_Exercise_: What's needed is the listing below, repeated word for word with no pictures.
■ ■ ■ ■
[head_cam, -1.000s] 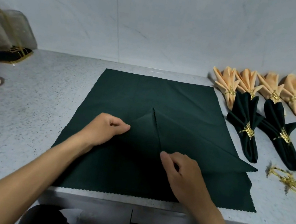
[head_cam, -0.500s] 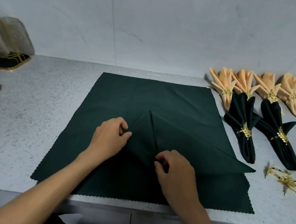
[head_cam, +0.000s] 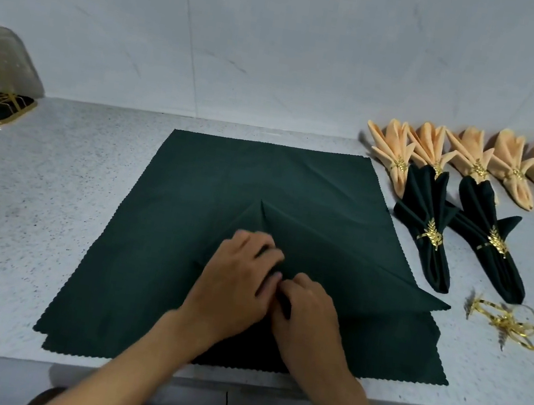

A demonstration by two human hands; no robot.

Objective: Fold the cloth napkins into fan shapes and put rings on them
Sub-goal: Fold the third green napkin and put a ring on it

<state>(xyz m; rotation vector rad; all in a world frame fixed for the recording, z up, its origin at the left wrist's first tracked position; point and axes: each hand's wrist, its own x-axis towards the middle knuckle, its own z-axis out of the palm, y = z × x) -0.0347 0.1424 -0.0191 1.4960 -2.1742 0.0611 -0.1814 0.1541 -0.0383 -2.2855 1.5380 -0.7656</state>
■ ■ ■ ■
_Expected answer_:
[head_cam, -1.000s] 
[head_cam, -0.500s] 
[head_cam, +0.000s] 

A demonstration by two human hands; no robot.

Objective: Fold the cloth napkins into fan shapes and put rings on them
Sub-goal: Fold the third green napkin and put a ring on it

<state>(xyz m; rotation vector rad; all in a world frame fixed for the recording, z up, its origin at the left wrist's first tracked position; point and axes: each hand's wrist, its own x-axis towards the middle knuckle, its own z-axis out of the palm, y = z × x) -0.0347 0.1424 -0.0191 1.4960 -2.1742 0.0611 -0.1814 0.1541 -0.0383 -2.2855 1.5380 -0.7656</state>

The output contains the complete answer to the exercise.